▽

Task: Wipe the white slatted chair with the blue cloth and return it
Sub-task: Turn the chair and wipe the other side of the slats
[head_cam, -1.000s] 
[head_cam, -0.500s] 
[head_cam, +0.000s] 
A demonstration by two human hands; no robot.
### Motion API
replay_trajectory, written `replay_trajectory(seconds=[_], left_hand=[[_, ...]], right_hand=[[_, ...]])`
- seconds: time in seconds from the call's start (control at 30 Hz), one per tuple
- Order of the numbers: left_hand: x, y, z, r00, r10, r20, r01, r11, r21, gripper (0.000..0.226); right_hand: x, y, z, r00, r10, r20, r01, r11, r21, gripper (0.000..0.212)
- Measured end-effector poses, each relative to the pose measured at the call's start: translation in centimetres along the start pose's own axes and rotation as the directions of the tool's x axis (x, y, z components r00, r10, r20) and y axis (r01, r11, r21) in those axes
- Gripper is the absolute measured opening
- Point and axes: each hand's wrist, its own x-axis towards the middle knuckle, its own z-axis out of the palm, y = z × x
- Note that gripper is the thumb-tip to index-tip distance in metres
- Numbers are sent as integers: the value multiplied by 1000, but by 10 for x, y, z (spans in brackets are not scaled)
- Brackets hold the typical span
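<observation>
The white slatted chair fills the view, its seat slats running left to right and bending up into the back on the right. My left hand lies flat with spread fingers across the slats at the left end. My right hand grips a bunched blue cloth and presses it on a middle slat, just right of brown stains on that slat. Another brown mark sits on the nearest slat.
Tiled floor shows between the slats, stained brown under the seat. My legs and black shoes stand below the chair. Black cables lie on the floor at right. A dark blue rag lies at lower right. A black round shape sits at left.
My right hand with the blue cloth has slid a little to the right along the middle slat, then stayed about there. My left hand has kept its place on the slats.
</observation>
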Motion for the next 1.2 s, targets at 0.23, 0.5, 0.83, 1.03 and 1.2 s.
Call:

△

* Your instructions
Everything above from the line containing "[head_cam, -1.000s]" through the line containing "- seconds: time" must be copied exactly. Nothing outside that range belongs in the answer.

* Written response
[head_cam, -1.000s] 
[head_cam, -0.500s] 
[head_cam, +0.000s] 
A demonstration by two human hands; no robot.
### Motion API
replay_trajectory, written `replay_trajectory(seconds=[_], left_hand=[[_, ...]], right_hand=[[_, ...]])`
- seconds: time in seconds from the call's start (control at 30 Hz), one per tuple

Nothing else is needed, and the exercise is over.